We know that performance-enhancing drug (PED) use was widespread in MLB during the so-called "Steroid Era" when the owners, the players and most members of the media largely ignored the fact that players were bulking up, setting records, winning championships and stealing millions of dollars in salary as a result of boosting their production with the help of illegal drugs. We are supposed to believe that the "Steroid Era" is over because now MLB conducts drug tests and has a three-tiered scale of punishment for offenders: 50 game suspension for strike one, 100 game suspension for strike two and a lifetime ban for strike three; all suspensions are served without pay. Despite the institution of the testing program and the aforementioned penalties, 2011 NL MVP Ryan Braun failed a drug test (he was later cleared on a procedural technicality, with no scientific explanation offered for how his test could possibly been wrong) and Manny Ramirez--one of the top sluggers of the "Steroid Era"--retired in disgrace in 2011 after his second failed drug test (Ramirez later successfully lobbied to get his 100 game suspension reduced to 50 games and after serving that suspension earlier this season he is trying to make a comeback). Melky Cabrera, the current NL batting average leader (.346, .062 points above his career average), has just been suspended for 50 games; the only good thing that can be said about Cabrera is that he did not use the "dog ate my homework" type of excuse offered up by most cheaters who have been caught: he admitted that he intentionally took a banned substance.

What possible motivation could MLB players have to risk missing so many games and losing such a significant portion of their salaries? These are the two most likely reasons that MLB players could be caught using PEDs now:

1) The players believe that they can beat the system; perhaps many players are still using PEDs and getting away with it while only a few players are stupid enough and/or unlucky enough to get caught.
2) PEDs provide such a huge advantage that the potential rewards (money, stats, championships) outweigh the risks of getting caught.

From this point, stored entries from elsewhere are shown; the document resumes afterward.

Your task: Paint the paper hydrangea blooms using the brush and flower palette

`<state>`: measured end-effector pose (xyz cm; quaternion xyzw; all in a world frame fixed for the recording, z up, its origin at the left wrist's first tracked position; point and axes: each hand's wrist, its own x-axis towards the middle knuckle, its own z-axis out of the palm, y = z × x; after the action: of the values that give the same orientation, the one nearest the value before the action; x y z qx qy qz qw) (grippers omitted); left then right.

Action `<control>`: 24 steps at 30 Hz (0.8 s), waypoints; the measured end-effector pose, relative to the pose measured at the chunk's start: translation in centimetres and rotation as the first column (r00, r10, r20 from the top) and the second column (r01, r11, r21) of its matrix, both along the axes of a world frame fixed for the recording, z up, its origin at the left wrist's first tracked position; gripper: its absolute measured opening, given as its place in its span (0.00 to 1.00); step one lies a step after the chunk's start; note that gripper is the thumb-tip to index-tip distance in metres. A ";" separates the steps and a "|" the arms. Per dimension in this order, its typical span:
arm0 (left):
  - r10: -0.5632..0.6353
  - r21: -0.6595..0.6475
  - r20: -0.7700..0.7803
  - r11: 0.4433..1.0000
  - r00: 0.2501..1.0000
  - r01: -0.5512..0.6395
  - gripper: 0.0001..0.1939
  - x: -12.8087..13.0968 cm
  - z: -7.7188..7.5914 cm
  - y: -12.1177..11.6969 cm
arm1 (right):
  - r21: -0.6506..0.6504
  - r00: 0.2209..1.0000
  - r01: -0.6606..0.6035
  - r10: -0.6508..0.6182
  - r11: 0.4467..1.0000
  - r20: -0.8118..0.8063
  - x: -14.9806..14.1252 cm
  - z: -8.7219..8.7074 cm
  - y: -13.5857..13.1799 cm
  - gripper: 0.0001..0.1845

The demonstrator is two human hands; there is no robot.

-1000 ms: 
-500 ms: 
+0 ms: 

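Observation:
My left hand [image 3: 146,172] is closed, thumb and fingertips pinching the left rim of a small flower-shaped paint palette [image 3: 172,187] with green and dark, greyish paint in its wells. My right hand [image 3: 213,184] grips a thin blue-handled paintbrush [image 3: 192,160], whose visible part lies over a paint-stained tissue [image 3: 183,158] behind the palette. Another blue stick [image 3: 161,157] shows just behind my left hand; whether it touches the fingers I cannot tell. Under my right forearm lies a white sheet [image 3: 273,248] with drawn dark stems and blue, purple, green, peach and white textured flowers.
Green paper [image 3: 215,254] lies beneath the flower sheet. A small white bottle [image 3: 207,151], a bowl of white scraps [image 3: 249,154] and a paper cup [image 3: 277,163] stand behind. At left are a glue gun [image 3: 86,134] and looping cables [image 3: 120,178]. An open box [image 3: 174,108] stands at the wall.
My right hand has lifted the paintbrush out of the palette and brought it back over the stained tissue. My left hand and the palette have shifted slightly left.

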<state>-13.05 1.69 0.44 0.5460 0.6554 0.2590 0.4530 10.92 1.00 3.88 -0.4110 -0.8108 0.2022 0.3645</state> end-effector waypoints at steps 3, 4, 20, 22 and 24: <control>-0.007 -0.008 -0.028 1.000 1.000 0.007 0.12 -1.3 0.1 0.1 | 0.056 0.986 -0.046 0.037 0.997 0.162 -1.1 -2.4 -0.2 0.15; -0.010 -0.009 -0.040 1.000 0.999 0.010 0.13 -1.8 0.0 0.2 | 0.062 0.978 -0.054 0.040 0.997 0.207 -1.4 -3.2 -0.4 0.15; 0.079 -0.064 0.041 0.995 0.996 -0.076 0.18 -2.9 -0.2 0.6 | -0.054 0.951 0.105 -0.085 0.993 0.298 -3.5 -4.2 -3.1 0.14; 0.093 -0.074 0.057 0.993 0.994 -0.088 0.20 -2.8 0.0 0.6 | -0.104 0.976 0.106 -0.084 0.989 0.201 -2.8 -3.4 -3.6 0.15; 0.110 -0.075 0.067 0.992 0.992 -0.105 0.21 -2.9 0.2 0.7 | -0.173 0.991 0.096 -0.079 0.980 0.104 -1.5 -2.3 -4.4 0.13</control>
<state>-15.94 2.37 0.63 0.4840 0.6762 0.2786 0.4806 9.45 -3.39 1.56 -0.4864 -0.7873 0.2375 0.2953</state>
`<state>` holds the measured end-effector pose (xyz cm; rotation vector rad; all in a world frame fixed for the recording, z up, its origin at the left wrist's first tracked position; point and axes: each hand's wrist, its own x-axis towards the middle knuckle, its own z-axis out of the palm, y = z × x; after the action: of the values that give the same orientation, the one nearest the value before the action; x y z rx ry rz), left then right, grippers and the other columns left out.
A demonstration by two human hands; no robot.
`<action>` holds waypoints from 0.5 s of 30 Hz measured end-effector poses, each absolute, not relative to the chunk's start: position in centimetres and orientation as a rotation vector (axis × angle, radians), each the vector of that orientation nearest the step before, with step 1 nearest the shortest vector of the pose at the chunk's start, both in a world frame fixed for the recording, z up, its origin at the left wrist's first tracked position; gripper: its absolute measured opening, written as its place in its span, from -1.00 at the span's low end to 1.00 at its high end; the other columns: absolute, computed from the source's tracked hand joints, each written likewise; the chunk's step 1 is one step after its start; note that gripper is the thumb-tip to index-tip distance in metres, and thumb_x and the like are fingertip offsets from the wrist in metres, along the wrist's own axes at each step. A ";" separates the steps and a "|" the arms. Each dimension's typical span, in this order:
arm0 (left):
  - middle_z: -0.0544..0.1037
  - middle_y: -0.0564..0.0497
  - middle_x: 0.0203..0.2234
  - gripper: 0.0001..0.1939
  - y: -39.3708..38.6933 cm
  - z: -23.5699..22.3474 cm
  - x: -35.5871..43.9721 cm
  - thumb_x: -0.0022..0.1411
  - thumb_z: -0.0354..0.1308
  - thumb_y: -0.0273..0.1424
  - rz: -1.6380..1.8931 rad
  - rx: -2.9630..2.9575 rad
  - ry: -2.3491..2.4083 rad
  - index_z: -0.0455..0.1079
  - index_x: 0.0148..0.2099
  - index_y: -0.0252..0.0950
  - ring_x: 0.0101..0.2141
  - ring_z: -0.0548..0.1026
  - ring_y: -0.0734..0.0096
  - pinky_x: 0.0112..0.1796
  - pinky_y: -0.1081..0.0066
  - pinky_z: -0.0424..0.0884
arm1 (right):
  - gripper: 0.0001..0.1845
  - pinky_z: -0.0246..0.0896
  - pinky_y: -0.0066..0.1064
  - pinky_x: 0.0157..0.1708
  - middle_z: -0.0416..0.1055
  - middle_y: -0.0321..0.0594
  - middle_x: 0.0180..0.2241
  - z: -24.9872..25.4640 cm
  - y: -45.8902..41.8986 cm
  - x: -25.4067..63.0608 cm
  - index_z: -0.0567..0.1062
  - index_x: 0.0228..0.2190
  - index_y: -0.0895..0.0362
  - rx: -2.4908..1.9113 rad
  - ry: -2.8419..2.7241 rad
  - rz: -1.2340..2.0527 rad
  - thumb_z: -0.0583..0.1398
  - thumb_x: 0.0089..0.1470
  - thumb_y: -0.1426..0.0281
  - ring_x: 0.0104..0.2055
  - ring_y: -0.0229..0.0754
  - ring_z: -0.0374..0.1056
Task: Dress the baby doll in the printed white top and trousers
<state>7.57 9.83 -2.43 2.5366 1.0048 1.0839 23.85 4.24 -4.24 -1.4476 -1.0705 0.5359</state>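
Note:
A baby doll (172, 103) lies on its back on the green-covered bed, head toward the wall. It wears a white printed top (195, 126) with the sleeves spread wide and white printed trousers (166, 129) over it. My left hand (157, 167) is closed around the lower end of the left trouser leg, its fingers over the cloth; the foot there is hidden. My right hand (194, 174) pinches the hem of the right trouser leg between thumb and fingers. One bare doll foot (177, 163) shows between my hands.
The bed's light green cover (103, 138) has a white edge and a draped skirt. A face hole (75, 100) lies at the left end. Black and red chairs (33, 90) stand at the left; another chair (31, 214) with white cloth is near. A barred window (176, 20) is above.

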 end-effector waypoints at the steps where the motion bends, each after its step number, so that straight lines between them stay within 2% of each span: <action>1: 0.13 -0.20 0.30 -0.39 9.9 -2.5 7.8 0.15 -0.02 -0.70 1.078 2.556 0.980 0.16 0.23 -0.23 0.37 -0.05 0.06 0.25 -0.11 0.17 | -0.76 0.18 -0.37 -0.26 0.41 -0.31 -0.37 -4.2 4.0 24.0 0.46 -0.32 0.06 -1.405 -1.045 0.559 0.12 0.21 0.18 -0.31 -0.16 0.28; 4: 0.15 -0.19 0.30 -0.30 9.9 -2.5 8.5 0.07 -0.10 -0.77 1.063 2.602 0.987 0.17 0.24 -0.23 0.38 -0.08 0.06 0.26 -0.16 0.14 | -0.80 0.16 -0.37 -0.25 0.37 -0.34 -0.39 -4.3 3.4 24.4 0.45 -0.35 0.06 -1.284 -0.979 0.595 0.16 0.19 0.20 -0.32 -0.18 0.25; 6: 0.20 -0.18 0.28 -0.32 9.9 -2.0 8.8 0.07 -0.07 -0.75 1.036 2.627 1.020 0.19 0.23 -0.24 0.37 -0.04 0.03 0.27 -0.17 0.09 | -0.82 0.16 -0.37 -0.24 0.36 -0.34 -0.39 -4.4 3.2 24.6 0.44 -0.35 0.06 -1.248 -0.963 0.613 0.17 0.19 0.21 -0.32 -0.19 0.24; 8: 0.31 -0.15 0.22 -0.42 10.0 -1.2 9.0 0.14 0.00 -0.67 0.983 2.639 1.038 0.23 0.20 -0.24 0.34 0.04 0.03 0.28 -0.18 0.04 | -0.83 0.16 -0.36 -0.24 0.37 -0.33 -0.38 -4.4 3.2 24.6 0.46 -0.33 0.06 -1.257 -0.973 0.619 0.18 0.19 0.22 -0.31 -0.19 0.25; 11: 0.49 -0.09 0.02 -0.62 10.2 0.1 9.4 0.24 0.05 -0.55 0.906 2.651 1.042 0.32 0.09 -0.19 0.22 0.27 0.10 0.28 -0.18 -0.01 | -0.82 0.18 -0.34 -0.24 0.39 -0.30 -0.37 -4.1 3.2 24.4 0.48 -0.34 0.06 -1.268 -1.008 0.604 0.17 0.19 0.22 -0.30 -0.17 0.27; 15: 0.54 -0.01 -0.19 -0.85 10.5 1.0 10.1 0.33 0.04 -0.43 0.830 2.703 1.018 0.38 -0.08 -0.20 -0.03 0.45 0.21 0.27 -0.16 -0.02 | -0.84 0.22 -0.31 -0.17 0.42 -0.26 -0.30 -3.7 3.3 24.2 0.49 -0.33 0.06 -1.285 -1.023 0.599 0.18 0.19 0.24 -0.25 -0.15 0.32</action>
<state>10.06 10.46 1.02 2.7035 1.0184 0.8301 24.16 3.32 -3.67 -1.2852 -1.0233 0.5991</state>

Some economists insist that PEDs do not in fact enhance performance; I would not ask a medical doctor for economic advice, so I am not sure why anyone would ask an economist for advice about medical matters/sports performance but both the clinical and anecdotal evidence strongly suggest that PEDs do exactly what their name suggests: help an athlete to enhance his performance. Yes, that athlete still has to train hard but that is the point: all elite athletes train hard but the ones who take PEDs are able to train even harder and get more results from that training. PED usage can help a marginal prospect make it to the big leagues and it can help a talented player like Barry Bonds or Mark McGwire put up superhuman numbers. Cabrera hit .255 for Atlanta in 2010, .305 for Kansas City in 2011 and this season he not only set a new career-high in batting average but he made the All-Star team for the first time and he won the All-Star Game MVP (clinching home field advantage for the National League in the 2012 World Series). Cabrera made $3,100,000 in 2010 but after his poor performance that season his pay was slashed to only $1,250,000 in 2011. His increased numbers in 2011 helped him land a $6,000,000 contract for 2012. He recently reportedly turned down a three year, $27 million contract extension because he expected to receive much more than that as a free agent after the 2012 season.

It is not difficult to figure out the calculations being made by Cabrera and other MLB players; increased performance is literally worth tens of millions of dollars. Only the players know how easy or difficult it is to evade detection for PED use but if Ramirez and Cabrera (and almost certainly Braun, technicality aside) were willing to risk getting caught it is not much of a stretch to assume that either (a) a lot of other players are still getting away with PED use or (b) those are the three stupidest guys in the sport.

If drug testing works--and if PEDs don't work anyway, as some economists suggest--then why are players still taking PEDs? It is premature to assume that the "Steroid Era" is over; the drugs of choice may have changed and the methods for evading detection may have improved but the positive drug tests that we know about probably just represent the tip of the iceberg.